### What the task asks:
Each line at or after the one containing "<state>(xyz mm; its" should be transcribed exactly, up to and including the final line of the data.

========

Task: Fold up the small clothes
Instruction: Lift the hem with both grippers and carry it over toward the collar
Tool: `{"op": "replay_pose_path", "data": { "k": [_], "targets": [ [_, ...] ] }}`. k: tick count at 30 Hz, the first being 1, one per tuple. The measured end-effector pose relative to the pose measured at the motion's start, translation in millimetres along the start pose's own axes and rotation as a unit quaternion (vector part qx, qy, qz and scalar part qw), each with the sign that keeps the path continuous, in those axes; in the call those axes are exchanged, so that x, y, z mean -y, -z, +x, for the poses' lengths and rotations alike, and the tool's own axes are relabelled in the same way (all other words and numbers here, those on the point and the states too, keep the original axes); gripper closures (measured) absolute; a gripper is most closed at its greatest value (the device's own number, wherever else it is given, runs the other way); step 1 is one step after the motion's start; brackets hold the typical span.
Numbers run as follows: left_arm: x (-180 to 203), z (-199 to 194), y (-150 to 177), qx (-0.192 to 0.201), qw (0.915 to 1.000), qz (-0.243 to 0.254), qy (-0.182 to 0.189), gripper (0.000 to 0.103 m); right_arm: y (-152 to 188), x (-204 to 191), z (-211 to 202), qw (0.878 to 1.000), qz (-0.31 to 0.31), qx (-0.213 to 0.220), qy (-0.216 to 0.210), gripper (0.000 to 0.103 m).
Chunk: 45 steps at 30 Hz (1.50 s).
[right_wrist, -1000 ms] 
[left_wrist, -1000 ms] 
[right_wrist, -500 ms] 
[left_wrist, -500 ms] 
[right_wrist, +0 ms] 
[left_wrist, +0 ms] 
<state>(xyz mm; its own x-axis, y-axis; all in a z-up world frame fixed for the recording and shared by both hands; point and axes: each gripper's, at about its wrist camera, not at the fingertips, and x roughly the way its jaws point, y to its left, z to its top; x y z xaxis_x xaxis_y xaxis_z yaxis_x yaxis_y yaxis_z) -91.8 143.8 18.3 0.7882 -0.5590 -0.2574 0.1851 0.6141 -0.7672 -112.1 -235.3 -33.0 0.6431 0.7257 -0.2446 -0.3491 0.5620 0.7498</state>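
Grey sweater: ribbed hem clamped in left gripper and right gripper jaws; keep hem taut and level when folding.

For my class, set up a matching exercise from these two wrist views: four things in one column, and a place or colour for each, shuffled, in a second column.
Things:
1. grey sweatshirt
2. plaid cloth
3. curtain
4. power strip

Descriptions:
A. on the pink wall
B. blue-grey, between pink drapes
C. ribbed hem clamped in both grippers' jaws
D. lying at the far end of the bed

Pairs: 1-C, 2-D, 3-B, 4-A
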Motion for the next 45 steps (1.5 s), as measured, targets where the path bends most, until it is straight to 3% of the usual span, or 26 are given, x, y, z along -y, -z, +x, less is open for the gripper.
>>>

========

### Task answer:
<state>(xyz mm; its own x-axis, y-axis; all in a z-up world frame fixed for the recording and shared by both hands; point and axes: each gripper's, at about its wrist camera, not at the fingertips, and x roughly the way its jaws point, y to its left, z to its top; x y z xaxis_x xaxis_y xaxis_z yaxis_x yaxis_y yaxis_z) -91.8 143.8 18.3 0.7882 -0.5590 -0.2574 0.1851 0.6141 -0.7672 -112.1 -235.3 -33.0 0.6431 0.7257 -0.2446 -0.3491 0.5620 0.7498</state>
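Grey sweater: ribbed hem clamped in left gripper and right gripper jaws; keep hem taut and level when folding.

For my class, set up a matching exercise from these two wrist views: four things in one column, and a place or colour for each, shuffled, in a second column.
Things:
1. grey sweatshirt
2. plaid cloth
3. curtain
4. power strip

Descriptions:
A. on the pink wall
B. blue-grey, between pink drapes
C. ribbed hem clamped in both grippers' jaws
D. lying at the far end of the bed

Pairs: 1-C, 2-D, 3-B, 4-A
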Motion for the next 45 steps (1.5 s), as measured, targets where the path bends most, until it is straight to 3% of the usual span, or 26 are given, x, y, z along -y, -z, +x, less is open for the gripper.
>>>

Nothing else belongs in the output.